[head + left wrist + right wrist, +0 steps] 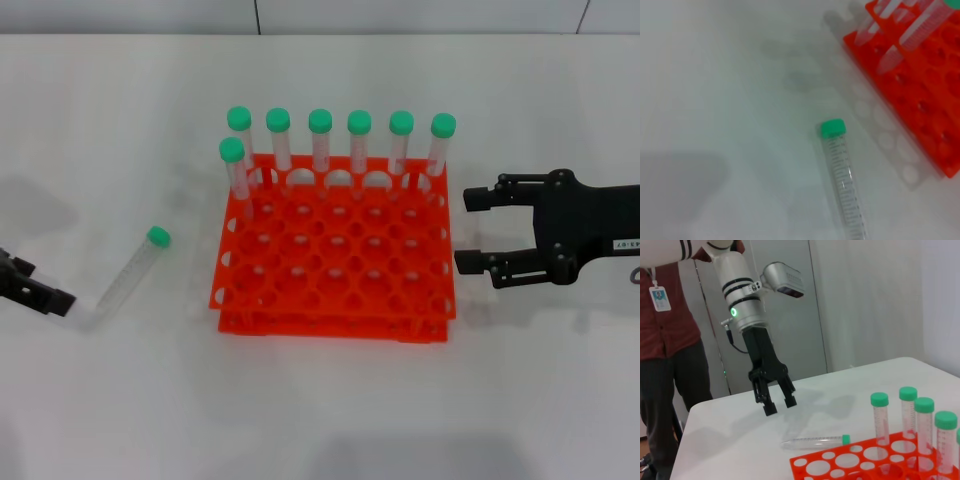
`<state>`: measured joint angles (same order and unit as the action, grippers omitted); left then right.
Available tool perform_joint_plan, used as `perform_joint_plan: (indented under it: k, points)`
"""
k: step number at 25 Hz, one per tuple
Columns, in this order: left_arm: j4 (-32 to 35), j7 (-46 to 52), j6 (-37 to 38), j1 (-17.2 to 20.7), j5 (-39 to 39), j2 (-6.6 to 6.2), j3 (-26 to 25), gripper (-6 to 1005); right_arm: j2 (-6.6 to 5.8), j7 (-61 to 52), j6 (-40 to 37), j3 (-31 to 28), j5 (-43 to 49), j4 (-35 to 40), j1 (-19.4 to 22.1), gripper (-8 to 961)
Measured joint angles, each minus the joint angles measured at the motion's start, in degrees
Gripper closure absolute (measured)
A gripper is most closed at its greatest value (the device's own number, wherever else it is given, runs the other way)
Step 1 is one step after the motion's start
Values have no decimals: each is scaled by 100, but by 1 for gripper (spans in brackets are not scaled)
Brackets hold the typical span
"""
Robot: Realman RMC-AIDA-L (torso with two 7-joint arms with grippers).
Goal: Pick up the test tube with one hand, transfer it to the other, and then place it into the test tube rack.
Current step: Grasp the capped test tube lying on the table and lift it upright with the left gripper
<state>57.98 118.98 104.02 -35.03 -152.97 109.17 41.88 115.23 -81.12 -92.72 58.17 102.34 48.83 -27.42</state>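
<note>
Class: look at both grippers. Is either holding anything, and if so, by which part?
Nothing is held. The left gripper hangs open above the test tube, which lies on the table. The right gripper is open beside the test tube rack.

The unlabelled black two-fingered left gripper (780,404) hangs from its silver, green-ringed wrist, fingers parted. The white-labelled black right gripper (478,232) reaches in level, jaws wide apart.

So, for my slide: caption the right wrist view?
Left claw open above the test tube lying beside the orange rack.
</note>
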Motion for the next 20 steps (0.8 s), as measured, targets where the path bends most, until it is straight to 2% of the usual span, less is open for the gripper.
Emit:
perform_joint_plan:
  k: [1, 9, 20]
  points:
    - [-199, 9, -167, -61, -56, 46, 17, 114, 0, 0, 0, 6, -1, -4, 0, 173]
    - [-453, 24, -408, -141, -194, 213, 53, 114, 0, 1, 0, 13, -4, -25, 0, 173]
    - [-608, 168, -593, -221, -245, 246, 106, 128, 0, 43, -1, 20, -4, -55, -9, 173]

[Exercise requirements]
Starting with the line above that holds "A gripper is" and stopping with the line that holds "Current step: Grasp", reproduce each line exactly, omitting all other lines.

[Reply]
A gripper is most closed at its greatest value (the device's own number, wherever else it is given, runs the other way)
Step 1 is one step after the motion's start
Values have no decimals: each is scaled by 100, but by 1 for gripper (spans in brackets are not scaled)
Brackets hold the typical span
"""
Robot: Realman RMC-AIDA-L (torso with two 7-joint arms with grippers).
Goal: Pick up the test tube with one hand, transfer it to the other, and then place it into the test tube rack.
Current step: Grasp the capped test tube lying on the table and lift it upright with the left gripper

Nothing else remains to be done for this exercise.